Restate word for word every line from the top of the data below down through the line that holds "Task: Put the".

Data items:
>>>>

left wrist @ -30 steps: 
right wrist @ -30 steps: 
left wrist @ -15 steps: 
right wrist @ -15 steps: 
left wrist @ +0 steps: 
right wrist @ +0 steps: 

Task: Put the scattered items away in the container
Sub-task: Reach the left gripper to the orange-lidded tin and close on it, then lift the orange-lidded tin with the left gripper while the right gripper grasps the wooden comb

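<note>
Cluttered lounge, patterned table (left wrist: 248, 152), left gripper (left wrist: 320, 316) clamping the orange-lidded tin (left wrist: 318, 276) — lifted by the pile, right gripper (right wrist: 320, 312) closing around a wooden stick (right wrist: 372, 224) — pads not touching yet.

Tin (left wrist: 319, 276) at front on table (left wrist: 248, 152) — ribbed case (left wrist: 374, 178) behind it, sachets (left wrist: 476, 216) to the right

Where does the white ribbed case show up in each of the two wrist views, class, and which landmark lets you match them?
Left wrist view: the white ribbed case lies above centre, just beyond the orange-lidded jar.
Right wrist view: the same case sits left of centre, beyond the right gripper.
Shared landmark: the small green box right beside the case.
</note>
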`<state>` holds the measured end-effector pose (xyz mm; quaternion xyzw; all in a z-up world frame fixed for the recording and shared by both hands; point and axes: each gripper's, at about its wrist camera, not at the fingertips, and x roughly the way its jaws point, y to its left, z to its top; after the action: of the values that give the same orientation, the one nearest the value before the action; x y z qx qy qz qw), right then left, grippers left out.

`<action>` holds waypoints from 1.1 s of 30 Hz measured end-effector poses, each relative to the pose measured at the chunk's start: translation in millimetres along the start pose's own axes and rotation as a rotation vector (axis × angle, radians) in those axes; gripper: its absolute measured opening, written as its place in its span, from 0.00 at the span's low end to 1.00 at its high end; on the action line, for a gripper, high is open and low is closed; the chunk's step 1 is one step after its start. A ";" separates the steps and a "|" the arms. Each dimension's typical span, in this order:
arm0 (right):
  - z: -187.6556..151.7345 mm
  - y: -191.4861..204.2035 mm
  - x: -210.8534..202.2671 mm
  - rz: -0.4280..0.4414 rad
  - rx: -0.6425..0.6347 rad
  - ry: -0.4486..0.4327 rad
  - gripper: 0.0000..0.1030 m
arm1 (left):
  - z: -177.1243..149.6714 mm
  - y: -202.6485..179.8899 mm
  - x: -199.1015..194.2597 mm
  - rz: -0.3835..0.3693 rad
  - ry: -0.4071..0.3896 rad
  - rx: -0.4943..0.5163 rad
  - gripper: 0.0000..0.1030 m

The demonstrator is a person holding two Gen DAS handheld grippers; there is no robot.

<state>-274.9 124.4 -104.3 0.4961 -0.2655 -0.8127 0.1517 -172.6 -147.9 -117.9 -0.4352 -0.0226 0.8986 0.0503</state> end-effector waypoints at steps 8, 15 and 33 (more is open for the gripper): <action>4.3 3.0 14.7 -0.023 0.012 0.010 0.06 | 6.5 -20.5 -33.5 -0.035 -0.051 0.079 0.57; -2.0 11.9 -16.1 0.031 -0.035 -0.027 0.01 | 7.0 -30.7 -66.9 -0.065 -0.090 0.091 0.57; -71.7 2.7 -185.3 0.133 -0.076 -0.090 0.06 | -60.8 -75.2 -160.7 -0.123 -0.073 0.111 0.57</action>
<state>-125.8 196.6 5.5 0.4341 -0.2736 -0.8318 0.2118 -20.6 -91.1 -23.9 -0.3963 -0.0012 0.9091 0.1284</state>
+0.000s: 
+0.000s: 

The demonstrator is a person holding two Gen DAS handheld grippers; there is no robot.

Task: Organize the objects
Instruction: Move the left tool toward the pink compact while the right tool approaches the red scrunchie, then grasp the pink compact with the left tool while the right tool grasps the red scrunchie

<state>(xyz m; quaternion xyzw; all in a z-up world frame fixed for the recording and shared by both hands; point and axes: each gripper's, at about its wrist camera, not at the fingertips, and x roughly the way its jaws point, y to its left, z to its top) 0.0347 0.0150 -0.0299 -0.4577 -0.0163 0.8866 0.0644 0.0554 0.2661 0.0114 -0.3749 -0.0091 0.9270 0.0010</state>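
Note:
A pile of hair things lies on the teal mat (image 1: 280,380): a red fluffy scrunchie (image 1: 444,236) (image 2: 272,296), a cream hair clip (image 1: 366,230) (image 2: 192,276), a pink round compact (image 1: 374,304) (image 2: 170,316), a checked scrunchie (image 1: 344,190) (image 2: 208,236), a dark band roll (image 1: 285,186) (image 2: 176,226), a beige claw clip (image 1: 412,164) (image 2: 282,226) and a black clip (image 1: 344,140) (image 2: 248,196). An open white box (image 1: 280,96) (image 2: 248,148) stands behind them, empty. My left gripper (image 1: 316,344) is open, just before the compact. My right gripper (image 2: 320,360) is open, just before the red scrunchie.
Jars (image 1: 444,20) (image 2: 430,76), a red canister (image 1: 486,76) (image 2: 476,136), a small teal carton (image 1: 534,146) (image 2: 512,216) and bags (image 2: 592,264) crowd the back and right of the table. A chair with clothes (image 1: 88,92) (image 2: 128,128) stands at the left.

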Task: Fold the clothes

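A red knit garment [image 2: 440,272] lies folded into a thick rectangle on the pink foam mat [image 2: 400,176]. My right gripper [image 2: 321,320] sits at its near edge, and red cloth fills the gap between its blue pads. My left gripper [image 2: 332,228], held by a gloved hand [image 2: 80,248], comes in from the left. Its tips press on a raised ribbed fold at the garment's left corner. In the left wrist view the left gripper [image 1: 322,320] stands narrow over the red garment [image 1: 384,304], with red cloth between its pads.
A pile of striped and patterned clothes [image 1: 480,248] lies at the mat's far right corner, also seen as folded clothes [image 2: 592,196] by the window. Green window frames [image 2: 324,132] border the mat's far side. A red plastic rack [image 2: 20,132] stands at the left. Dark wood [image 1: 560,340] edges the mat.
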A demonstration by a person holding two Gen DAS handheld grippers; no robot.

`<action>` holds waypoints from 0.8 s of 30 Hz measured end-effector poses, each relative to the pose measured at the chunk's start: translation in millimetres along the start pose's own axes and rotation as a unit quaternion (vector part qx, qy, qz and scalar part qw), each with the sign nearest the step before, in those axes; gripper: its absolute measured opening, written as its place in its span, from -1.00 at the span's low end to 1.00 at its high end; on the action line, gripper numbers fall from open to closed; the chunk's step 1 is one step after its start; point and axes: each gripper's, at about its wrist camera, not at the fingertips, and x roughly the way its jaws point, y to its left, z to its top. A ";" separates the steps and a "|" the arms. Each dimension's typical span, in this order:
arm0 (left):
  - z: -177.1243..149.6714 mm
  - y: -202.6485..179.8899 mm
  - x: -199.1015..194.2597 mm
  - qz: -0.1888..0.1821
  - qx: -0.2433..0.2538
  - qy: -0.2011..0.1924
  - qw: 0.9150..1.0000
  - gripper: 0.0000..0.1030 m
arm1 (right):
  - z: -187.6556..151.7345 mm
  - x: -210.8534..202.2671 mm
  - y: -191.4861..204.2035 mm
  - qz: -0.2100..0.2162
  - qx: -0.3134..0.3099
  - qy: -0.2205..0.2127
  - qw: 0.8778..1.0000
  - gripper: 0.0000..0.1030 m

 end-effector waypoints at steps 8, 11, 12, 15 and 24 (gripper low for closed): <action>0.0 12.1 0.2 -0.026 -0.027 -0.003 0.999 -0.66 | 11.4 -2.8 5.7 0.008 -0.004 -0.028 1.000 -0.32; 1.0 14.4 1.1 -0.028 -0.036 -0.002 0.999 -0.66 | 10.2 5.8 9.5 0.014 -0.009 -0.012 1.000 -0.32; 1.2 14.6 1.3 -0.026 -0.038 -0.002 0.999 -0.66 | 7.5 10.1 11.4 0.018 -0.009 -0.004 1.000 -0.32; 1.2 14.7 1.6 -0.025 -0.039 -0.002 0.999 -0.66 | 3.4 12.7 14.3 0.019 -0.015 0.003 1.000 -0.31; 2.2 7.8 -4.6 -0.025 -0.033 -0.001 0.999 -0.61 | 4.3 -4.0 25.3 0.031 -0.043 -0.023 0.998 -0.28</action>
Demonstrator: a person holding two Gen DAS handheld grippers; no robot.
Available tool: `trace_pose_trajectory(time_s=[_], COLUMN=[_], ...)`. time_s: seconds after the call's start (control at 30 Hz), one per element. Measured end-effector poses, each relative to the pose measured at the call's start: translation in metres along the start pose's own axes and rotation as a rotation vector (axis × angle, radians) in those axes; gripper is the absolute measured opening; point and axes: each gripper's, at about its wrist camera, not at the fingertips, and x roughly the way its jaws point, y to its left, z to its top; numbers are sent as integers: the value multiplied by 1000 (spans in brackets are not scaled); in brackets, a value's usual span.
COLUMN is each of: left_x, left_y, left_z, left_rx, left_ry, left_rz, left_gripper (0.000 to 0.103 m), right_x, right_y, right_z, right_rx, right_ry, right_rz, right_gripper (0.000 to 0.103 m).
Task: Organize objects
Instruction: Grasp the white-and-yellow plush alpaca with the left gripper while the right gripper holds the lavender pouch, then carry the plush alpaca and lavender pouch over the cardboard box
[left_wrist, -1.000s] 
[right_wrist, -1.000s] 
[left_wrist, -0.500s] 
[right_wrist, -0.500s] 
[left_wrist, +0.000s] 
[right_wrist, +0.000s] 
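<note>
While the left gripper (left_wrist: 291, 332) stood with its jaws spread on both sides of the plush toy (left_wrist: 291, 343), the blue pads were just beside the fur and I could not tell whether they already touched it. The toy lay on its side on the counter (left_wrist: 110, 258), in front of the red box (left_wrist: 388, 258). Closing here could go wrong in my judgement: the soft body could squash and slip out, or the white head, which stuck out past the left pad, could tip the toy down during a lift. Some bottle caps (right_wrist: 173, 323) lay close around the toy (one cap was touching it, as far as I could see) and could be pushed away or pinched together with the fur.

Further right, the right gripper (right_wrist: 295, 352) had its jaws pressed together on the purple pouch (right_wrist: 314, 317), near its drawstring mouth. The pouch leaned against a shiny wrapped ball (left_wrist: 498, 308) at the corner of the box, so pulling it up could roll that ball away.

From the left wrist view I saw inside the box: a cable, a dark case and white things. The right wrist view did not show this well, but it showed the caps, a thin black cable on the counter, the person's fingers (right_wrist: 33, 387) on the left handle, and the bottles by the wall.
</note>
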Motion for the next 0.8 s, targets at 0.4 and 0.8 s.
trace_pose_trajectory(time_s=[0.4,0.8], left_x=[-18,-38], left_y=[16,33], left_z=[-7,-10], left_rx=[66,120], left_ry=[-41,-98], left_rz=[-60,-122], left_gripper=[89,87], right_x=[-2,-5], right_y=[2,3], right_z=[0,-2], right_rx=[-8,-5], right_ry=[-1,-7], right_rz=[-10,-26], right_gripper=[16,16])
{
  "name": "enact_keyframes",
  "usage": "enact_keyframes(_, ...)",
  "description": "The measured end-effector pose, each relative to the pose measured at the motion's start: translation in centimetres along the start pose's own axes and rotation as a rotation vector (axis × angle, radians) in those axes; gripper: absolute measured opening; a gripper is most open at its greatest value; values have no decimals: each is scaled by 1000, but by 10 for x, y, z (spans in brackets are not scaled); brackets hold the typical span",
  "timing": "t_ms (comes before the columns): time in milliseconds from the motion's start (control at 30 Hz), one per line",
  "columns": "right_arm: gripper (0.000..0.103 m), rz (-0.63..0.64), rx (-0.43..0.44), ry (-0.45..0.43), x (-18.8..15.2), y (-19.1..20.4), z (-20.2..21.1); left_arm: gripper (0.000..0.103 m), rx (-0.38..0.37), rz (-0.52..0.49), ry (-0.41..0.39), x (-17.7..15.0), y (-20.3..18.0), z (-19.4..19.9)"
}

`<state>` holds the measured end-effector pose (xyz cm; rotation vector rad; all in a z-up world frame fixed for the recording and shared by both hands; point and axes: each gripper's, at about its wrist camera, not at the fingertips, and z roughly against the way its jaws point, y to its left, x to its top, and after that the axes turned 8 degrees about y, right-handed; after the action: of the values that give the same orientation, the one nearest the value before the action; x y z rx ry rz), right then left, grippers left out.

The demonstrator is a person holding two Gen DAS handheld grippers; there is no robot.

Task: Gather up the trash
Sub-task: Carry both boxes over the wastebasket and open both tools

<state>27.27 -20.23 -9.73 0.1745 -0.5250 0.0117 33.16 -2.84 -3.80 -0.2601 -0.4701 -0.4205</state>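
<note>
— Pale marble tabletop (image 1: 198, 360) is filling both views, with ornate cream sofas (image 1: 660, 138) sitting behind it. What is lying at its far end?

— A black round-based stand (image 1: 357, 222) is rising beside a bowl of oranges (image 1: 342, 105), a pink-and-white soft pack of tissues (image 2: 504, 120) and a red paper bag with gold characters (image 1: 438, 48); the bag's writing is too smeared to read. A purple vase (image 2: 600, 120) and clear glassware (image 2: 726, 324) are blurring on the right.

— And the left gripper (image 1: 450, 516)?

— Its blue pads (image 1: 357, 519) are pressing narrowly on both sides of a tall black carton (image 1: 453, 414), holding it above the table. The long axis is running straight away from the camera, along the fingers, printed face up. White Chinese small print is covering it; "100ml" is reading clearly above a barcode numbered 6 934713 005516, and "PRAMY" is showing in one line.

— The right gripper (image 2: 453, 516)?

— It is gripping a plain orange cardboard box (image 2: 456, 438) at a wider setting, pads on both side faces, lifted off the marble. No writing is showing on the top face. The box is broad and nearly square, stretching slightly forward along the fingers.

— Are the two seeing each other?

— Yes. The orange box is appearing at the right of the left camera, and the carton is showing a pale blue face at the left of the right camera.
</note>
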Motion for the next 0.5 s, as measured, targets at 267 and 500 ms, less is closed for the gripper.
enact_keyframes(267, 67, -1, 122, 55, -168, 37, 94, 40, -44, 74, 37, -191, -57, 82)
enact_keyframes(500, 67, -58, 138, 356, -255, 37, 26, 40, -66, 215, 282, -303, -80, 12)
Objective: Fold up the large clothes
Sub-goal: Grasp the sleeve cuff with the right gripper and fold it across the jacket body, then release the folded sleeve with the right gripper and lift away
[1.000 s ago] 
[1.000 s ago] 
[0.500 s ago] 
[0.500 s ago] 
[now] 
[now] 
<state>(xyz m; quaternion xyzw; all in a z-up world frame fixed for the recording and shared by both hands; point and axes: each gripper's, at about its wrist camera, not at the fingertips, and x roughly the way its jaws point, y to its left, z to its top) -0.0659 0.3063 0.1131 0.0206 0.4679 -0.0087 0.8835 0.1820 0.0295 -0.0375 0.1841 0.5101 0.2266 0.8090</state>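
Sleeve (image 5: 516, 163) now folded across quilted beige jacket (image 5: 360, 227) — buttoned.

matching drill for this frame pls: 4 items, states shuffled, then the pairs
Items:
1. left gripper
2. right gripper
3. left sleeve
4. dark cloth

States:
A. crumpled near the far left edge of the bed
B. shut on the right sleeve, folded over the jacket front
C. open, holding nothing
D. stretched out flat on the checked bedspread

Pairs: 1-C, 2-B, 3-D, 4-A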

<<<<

** WRITTEN REPLY **
left wrist @ -30 steps: 
right wrist @ -30 steps: 
left wrist @ -15 steps: 
right wrist @ -15 steps: 
left wrist @ +0 steps: 
right wrist @ +0 steps: 

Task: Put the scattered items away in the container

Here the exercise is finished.